**Dataset section:**

[Start of section]

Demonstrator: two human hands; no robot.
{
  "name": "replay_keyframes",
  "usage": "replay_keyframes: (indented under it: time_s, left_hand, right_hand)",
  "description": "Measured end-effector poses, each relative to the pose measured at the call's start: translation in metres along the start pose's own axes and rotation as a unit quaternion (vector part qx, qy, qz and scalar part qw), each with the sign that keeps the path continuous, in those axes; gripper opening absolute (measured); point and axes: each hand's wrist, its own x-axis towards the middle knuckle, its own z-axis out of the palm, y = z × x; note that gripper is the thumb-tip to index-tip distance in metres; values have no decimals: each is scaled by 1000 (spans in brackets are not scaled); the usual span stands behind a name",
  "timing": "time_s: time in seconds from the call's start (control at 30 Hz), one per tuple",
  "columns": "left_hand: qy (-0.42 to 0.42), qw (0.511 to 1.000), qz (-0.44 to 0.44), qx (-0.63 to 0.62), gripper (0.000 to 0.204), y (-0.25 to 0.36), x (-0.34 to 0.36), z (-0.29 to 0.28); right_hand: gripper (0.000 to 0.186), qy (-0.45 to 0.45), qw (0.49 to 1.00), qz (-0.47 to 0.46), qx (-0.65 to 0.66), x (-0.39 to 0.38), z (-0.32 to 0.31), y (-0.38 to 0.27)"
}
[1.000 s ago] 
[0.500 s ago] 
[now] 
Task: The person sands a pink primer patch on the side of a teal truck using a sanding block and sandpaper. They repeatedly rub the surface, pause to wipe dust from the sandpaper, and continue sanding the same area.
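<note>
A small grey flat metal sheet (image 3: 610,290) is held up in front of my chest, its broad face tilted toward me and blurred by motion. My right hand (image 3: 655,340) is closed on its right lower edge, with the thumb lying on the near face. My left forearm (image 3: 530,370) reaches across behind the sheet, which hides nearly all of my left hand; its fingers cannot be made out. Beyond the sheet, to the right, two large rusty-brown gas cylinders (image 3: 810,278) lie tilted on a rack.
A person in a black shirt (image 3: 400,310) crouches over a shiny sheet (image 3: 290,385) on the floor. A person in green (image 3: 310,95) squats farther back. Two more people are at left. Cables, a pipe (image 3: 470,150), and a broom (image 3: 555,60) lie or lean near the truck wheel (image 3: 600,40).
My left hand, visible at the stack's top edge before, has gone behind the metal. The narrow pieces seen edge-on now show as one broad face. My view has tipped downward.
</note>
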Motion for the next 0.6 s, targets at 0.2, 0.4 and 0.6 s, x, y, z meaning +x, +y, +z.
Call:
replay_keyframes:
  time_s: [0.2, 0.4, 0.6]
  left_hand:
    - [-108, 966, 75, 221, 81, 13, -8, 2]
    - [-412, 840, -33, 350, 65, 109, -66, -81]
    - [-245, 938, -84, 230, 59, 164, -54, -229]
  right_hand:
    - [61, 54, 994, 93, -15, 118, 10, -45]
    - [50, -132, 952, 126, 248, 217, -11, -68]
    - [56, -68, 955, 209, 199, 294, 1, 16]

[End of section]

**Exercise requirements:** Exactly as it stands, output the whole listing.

**Answer section:**
Demonstrator: two human hands; no robot.
{
  "name": "replay_keyframes",
  "usage": "replay_keyframes: (indented under it: time_s, left_hand, right_hand)",
  "description": "Measured end-effector poses, each relative to the pose measured at the call's start: translation in metres along the start pose's own axes and rotation as a unit quaternion (vector part qx, qy, qz and scalar part qw), each with the sign that keeps the path continuous, in those axes; gripper opening absolute (measured); point and axes: each hand's wrist, its own x-axis towards the middle knuckle, its own z-axis out of the palm, y = z × x; note that gripper is the thumb-tip to index-tip distance in metres; values have no decimals: each is scaled by 1000 (spans in brackets are not scaled); the usual span stands behind a name",
  "timing": "time_s: time in seconds from the call's start (control at 30 Hz), one per tuple",
  "columns": "left_hand: qy (-0.42 to 0.42), qw (0.511 to 1.000), qz (-0.44 to 0.44), qx (-0.63 to 0.62), gripper (0.000 to 0.204), y (-0.25 to 0.36), x (-0.34 to 0.36), z (-0.29 to 0.28); right_hand: gripper (0.000 to 0.186), qy (-0.45 to 0.45), qw (0.49 to 1.00), qz (-0.47 to 0.46), qx (-0.65 to 0.66), x (-0.39 to 0.38), z (-0.32 to 0.31), y (-0.38 to 0.27)"
}
[1.000 s ago] 
[0.500 s ago] 
[now] 
Task: The person sands a pink primer patch on the side of a teal truck using a sanding block and sandpaper. They repeatedly rub the surface, pause to wipe dust from the sandpaper, and continue sanding the same area.
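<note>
A small grey flat metal sheet (image 3: 610,290) is held up in front of my chest, its broad face tilted toward me and blurred by motion. My right hand (image 3: 655,340) is closed on its right lower edge, with the thumb lying on the near face. My left forearm (image 3: 530,370) reaches across behind the sheet, which hides nearly all of my left hand; its fingers cannot be made out. Beyond the sheet, to the right, two large rusty-brown gas cylinders (image 3: 810,278) lie tilted on a rack.
A person in a black shirt (image 3: 400,310) crouches over a shiny sheet (image 3: 290,385) on the floor. A person in green (image 3: 310,95) squats farther back. Two more people are at left. Cables, a pipe (image 3: 470,150), and a broom (image 3: 555,60) lie or lean near the truck wheel (image 3: 600,40).
My left hand, visible at the stack's top edge before, has gone behind the metal. The narrow pieces seen edge-on now show as one broad face. My view has tipped downward.
</note>
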Motion for the next 0.6 s, targets at 0.2, 0.4 and 0.6 s, x, y, z meaning +x, +y, +z.
Call:
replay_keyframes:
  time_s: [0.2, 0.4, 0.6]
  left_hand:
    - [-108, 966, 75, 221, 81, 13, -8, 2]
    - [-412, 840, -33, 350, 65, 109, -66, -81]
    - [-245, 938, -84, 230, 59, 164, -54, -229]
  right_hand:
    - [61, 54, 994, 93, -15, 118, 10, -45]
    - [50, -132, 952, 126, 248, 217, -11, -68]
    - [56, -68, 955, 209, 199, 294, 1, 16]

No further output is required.